## Required work
In this exercise, restate the listing word for word.

START Supplied information

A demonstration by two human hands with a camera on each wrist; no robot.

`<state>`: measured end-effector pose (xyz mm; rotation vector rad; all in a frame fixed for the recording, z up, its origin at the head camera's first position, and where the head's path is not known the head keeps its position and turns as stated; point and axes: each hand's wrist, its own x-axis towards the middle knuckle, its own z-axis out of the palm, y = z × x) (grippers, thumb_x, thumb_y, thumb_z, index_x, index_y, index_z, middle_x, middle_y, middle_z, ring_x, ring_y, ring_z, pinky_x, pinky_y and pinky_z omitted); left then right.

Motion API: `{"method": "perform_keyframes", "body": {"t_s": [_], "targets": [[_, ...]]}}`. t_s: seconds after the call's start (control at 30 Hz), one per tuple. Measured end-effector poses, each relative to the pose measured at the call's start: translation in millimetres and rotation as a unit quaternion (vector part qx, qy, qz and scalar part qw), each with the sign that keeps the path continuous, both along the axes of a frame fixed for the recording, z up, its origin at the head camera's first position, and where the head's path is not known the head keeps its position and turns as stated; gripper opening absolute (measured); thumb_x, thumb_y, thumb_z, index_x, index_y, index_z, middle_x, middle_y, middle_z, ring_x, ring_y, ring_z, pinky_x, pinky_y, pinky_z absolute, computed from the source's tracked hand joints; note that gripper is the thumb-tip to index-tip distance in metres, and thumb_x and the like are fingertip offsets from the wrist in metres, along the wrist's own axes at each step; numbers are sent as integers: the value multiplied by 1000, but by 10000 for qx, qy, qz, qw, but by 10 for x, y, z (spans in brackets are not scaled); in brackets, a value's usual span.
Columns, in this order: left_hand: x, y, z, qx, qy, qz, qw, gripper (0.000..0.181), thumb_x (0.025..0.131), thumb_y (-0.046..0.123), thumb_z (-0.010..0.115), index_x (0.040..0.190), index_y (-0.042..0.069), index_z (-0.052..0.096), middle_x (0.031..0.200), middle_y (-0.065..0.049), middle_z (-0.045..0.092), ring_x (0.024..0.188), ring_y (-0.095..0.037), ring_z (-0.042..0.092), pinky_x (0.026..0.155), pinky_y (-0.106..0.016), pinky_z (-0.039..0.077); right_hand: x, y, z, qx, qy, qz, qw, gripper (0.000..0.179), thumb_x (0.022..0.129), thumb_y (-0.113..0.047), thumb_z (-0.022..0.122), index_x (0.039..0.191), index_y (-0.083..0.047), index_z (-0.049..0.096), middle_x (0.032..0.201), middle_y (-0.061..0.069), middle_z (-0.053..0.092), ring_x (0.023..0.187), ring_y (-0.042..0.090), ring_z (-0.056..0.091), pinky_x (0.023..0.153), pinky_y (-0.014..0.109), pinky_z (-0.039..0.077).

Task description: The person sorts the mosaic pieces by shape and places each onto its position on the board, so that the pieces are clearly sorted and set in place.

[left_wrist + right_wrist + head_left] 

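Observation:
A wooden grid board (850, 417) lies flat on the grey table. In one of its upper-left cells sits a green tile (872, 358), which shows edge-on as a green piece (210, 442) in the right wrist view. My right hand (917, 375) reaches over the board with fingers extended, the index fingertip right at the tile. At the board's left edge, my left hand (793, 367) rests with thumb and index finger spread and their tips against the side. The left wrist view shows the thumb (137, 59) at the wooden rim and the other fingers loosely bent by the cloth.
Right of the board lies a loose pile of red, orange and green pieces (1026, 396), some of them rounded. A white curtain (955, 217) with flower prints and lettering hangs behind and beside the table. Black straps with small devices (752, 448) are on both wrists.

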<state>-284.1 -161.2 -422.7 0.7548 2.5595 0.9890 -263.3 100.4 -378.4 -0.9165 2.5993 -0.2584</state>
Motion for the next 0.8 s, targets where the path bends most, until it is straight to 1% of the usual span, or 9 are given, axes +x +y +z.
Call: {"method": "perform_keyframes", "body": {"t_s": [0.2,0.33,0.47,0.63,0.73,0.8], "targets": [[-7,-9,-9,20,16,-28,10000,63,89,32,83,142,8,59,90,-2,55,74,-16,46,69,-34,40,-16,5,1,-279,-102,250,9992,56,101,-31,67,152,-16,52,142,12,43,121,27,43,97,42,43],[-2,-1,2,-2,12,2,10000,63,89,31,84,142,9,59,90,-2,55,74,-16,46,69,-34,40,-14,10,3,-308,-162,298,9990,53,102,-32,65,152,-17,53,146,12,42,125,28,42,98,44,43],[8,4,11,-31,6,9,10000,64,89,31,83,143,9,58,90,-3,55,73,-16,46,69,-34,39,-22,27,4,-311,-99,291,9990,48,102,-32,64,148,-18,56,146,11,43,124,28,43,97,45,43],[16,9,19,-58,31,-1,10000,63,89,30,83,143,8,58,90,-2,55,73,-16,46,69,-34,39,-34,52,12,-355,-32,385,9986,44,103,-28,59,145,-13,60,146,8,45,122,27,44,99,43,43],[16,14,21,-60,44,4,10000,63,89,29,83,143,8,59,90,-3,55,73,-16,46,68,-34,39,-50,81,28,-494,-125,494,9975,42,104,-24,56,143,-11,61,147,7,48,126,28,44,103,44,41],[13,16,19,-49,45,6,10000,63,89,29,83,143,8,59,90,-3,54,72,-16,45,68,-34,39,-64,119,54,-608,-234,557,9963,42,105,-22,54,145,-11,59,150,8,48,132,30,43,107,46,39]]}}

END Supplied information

## Response to the exercise
A demonstration by two human hands with a camera on each wrist; no robot.

`<state>`: measured end-effector pose (xyz mm; rotation vector rad; all in a frame fixed for the recording, z up, its origin at the head camera's first position, and where the head's path is not known the head keeps its position and turns as stated; point and axes: each hand's wrist, its own x-axis towards the middle knuckle, its own z-axis out of the palm, y = z × x) (grippers, thumb_x, thumb_y, thumb_z, index_x, index_y, index_z, middle_x, middle_y, middle_z, ring_x, ring_y, ring_z, pinky_x, pinky_y and pinky_z omitted); left then right.

Motion API: `{"method": "perform_keyframes", "body": {"t_s": [_], "targets": [[_, ...]]}}`. t_s: seconds after the call's start (control at 30 Hz), one per tuple. Measured end-effector poses, each relative to the pose measured at the call's start: translation in millimetres and rotation as a unit quaternion (vector part qx, qy, qz and scalar part qw), each with the sign that keeps the path continuous, both along the axes of a frame fixed for the recording, z up, its origin at the head camera's first position, and where the head's path is not known the head keeps its position and turns as stated; gripper opening absolute (measured); thumb_x, thumb_y, thumb_z, index_x, index_y, index_z, middle_x, middle_y, middle_z, ring_x, ring_y, ring_z, pinky_x, pinky_y, pinky_z absolute, computed from the source's tracked hand joints; note that gripper is the thumb-tip to index-tip distance in metres, and thumb_x and the like are fingertip offsets from the wrist in metres, along the wrist's own axes at each step; numbers are sent as integers: the value multiplied by 1000, but by 10000 for qx, qy, qz, qw, but by 10 for x, y, z (spans in brackets are not scaled); in brackets, a value's usual span.
Columns, in this order: left_hand: x, y, z, qx, qy, qz, qw, gripper (0.000..0.181), thumb_x (0.025..0.131), thumb_y (-0.046..0.123), thumb_z (-0.010..0.115), index_x (0.040..0.190), index_y (-0.042..0.069), index_z (-0.052..0.096), middle_x (0.031..0.200), middle_y (-0.065..0.049), middle_z (-0.045..0.092), ring_x (0.024..0.188), ring_y (-0.095..0.037), ring_z (-0.042..0.092), pinky_x (0.026..0.155), pinky_y (-0.106..0.016), pinky_z (-0.039..0.077); right_hand: x, y, z, qx, qy, qz, qw, gripper (0.000..0.179), thumb_x (0.022..0.129), thumb_y (-0.113..0.047), thumb_z (-0.022..0.122), index_x (0.039..0.191), index_y (-0.083..0.047), index_z (-0.049..0.096), middle_x (0.032..0.201), middle_y (-0.061..0.069), middle_z (-0.053..0.092), ring_x (0.023..0.187), ring_y (-0.042..0.090), ring_z (-0.056..0.091), pinky_x (0.023..0.153), pinky_y (-0.014..0.109), pinky_z (-0.039..0.077).

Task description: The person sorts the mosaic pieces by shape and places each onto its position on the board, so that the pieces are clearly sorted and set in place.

[left_wrist + right_wrist + head_left] 

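Observation:
A wooden grid board (850, 417) lies flat on the grey table. In one of its upper-left cells sits a green tile (872, 358), which shows edge-on as a green piece (210, 442) in the right wrist view. My right hand (917, 375) reaches over the board with fingers extended, the index fingertip right at the tile. At the board's left edge, my left hand (793, 367) rests with thumb and index finger spread and their tips against the side. The left wrist view shows the thumb (137, 59) at the wooden rim and the other fingers loosely bent by the cloth.
Right of the board lies a loose pile of red, orange and green pieces (1026, 396), some of them rounded. A white curtain (955, 217) with flower prints and lettering hangs behind and beside the table. Black straps with small devices (752, 448) are on both wrists.
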
<state>-284.1 -161.2 -422.7 0.7548 2.5595 0.9890 -263.3 100.4 -378.4 -0.9165 2.5993 -0.2584</state>
Motion for the next 0.8 s, targets where the path bends most, until it is straight to 1% of the usual span, or 9 are given, axes +x +y +z.
Call: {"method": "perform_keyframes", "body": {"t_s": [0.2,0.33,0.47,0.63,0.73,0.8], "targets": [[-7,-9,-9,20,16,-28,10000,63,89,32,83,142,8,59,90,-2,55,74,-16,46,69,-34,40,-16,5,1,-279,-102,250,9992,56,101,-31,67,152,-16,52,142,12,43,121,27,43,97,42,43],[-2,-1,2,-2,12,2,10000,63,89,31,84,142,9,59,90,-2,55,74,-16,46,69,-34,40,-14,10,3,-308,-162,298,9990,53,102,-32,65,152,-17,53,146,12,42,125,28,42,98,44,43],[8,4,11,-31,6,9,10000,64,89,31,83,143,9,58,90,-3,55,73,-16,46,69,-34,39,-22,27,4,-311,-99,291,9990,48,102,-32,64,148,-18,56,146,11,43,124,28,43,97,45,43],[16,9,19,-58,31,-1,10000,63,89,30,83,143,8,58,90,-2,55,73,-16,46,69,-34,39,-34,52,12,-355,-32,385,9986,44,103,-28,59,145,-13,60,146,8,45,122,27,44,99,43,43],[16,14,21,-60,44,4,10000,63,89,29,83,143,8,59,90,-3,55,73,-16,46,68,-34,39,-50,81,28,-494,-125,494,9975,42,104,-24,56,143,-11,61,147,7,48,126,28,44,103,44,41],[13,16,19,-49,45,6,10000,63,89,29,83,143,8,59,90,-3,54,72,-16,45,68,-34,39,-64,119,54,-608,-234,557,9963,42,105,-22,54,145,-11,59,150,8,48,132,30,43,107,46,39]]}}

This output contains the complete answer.